Now, I used standard white Teflon tape and wrapped it around 3 turns. Once I screwed it in, I got it fairly tight...could have been a bit tighter, but the concern was that I would have turned it past being straight, and it would no longer look straight--it would be cockeyed. So I got it fairly tight but not quite as tight as I would think it needs to be.

I turned on the water and sure enough, had a very very slow drip out of that fitting.

So what do I do:
Wrap the tape 4-5 times?
Use yellow or pink tape, because it's thicker?
Use dope instead of tape?
Continue to tighten the shower head arm an additional 15-20 degrees clockwise or so to get it really tight, causing the arm to not be straight?


Thanks and be kind as I am a first time plumber & remodeler


----------



## biggles (Jan 1, 2008)

try it dry with no tape to see those CW turns(count them) to see where it ends up an it is straight.2,3,4 wraps just make it tighter faster so judge that ..... and anticipate that final turn.the big non-critical thing there is it isn't a standing pressure like the water at the selector hot/cold.it is a running water when your in the shower,and the only restriction is the water coming out the shower head in a spray.


----------



## Bondo (Dec 8, 2007)

> So what do I do:


Ayuh,.... Go 1 more full turn.......


----------



## RippySkippy (Feb 9, 2007)

_Wrap the tape 4-5 times? _
-- sure it wouldn't hurt

_
Use yellow or pink tape, because it's thicker? _
-- no the white is fine.


_Use dope instead of tape?_
-- use dope WITH tape.

_
Continue to tighten the shower head arm... _
-- no it will look really bad.


----------



## zosoplumber (Nov 21, 2008)

rippy is right use dope and tape, first wrap the tape, make sure your wrapping in the right direction, so the end of the tape should face the opposite direction of the direction of threading, so you twist the shower arm to the right, the end of the tape should face to the left.
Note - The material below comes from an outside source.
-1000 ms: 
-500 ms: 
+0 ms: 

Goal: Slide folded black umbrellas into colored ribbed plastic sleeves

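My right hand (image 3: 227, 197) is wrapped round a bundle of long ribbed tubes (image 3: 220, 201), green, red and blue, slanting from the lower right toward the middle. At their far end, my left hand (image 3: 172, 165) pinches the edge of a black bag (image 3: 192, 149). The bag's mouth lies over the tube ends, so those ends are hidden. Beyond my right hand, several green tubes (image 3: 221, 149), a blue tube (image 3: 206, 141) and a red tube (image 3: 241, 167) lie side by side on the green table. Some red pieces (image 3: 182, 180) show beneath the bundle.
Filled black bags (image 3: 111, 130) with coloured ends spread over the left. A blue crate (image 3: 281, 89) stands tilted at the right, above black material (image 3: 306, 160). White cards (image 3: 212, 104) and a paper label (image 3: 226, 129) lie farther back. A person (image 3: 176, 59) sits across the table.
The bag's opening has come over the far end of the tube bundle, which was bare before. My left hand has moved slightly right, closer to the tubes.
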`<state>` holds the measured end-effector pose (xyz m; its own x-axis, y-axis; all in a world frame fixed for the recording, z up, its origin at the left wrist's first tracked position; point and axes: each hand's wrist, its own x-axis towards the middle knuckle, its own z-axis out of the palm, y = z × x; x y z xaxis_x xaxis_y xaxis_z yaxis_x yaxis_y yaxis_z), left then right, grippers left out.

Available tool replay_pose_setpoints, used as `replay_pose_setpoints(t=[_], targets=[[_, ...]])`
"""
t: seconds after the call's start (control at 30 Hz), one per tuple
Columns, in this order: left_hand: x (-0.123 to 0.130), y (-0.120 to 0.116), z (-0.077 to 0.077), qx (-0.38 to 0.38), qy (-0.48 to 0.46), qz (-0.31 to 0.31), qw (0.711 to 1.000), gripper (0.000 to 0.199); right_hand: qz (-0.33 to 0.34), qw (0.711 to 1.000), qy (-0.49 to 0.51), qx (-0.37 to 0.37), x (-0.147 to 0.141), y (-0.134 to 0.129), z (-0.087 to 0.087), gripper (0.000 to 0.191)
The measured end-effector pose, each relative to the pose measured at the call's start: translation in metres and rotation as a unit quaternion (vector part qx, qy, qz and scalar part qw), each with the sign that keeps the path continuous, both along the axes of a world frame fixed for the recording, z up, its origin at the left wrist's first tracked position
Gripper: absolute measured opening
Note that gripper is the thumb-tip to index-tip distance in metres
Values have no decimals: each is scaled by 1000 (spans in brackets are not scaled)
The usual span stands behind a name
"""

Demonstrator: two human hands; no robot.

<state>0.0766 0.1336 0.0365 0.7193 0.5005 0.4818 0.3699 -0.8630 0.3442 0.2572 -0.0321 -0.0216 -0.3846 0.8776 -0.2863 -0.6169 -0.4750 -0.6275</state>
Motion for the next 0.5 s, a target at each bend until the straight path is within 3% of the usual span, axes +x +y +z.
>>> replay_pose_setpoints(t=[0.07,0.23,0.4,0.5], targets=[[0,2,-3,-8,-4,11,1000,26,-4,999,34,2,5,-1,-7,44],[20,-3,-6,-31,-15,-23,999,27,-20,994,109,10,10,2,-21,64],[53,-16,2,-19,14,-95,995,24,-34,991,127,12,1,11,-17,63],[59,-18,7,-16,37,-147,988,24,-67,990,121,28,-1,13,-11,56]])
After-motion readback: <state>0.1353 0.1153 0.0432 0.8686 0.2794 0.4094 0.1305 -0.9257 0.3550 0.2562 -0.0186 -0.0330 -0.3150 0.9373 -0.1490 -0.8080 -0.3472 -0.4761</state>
Thats to prvent the end of the tape getting caught on the female threads. . then dope it.


----------



## PLUMBINGITALL (Jan 25, 2009)

Wrap the threads 6 times and you should have a good seal.


----------



## DUDE! (May 3, 2008)

Although I could have the picture wrong, someone is going to mention not to bury shark bites in the wall, hot topic but wanted to throw that out there for you.


----------



## scotty123 (Feb 3, 2009)

There is no problem with shark bites behind a wall. That passes code. At least where i live... those things are tested up to like 300 psi or something crazy like that... my concern is that you are running pex to the shower... are you using 3/4"?... because ive heard of people having volume issues when running 1/2" PEX to a shower head.


----------



## wrangler (Oct 9, 2008)

As said before, tape ( I like to do 5 times in a clockwise direction as you look into the hole) and dope provide your best seal, but as for tight, it may actually not be as tight as it can go. Take a pair of pliers(I like to use my 9" channel locks) and stick one of the handles into the neck, then continue to turn it till it is not only tight, but pointing down in the right direction. You will find that you can often go 3/4 of a turn further this way than you can just by hand.
HTH,
Brett


----------



## AllanJ (Nov 24, 2007)

I would go with five complete wraps using white tape which should do it. This way if the shower arm tightens up with the end cockeyed (say 8 o'clock) there is enough give to to get it all the way around back to the proper 6 o'clock position without tearing apart the elbow inside the wall.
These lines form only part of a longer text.